Task: The answer should be one number: how many lines in the records below contain the word "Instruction".

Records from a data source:
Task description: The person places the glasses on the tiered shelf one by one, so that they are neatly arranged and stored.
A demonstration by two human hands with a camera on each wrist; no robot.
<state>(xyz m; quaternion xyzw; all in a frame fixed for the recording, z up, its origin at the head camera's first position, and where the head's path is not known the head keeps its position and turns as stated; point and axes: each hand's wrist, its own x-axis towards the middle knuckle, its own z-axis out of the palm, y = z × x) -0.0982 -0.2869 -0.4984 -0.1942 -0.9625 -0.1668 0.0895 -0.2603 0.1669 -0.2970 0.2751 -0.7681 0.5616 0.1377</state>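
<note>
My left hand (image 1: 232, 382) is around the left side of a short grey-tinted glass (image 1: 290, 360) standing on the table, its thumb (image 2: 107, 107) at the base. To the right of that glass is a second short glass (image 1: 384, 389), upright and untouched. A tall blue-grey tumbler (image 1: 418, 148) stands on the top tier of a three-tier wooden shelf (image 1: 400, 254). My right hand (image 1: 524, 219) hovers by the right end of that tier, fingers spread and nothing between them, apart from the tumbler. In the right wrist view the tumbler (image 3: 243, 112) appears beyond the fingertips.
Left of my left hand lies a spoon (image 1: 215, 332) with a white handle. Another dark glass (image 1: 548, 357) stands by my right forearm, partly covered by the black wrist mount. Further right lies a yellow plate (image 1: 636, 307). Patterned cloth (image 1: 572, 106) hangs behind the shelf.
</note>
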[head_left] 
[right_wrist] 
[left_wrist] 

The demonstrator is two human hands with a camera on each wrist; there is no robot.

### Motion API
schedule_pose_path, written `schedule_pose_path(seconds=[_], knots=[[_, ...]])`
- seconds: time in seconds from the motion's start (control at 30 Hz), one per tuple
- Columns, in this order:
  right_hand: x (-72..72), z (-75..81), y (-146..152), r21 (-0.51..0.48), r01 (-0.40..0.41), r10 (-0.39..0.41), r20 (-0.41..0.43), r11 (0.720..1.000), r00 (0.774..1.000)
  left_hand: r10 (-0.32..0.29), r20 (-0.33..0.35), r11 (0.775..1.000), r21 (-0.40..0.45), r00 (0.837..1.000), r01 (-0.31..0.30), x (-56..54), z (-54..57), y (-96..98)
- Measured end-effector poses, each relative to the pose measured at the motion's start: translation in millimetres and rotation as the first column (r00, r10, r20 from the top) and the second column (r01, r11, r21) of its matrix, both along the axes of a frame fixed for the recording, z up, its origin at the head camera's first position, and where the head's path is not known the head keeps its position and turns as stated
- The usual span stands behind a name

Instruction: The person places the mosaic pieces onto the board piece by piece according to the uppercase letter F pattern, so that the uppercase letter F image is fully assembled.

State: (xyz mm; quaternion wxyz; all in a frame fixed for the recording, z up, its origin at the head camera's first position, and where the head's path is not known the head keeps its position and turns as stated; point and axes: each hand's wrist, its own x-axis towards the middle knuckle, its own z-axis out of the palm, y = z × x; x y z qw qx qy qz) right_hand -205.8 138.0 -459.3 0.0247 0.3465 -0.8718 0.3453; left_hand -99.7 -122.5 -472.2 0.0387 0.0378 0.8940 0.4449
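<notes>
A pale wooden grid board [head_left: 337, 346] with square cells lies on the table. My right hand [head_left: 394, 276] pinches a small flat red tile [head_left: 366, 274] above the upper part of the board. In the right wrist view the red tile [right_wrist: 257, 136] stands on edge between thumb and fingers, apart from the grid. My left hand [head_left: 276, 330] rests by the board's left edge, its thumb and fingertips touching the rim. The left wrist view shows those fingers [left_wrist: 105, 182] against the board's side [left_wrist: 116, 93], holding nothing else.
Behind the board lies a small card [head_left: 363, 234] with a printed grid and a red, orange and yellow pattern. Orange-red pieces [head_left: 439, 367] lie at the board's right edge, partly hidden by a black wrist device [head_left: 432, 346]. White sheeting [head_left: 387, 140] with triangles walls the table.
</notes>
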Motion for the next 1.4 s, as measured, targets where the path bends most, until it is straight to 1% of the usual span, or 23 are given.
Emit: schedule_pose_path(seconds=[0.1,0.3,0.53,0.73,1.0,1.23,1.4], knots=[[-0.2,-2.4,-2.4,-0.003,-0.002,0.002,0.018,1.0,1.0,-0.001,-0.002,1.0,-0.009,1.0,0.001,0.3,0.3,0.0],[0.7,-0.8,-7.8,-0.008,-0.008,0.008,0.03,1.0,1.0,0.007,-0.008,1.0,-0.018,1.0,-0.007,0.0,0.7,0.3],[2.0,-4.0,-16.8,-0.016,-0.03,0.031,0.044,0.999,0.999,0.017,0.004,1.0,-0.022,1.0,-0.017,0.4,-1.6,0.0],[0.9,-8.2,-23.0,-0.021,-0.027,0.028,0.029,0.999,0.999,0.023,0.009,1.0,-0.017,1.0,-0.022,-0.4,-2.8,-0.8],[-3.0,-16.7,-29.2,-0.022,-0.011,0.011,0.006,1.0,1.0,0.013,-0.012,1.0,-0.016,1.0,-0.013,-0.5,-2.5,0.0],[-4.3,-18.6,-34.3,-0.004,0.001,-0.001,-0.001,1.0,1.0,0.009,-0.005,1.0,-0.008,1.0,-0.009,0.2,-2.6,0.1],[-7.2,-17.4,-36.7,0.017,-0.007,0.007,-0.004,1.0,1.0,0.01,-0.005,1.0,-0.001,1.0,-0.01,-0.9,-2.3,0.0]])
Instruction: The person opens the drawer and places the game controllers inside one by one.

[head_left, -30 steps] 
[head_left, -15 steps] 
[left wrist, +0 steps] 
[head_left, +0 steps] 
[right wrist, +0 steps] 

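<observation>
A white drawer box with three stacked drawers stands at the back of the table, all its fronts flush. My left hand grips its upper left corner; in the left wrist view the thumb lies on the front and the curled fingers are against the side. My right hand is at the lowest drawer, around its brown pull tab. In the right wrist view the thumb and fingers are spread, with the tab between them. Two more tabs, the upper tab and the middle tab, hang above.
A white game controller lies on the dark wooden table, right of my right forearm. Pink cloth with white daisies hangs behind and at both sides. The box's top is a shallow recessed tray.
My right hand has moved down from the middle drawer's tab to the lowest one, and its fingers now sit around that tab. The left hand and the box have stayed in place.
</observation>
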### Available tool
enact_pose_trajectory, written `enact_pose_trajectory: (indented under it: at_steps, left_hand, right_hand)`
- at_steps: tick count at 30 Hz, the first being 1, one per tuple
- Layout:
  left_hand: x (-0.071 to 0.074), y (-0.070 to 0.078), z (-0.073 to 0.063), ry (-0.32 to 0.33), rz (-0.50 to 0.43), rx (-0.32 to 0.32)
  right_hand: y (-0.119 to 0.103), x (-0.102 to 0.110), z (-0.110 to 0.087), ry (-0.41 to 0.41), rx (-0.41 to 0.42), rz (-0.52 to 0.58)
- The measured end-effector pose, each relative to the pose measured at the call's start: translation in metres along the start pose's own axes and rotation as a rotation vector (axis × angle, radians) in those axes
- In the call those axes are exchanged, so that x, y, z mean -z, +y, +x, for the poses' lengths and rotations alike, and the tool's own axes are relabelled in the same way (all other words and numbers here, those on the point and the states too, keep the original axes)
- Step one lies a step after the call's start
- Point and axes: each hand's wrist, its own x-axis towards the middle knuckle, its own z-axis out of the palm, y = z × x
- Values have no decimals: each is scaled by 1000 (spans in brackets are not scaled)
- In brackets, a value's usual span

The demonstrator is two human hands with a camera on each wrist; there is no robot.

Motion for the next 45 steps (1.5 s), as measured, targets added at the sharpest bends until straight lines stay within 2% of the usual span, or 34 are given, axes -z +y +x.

Answer space: 2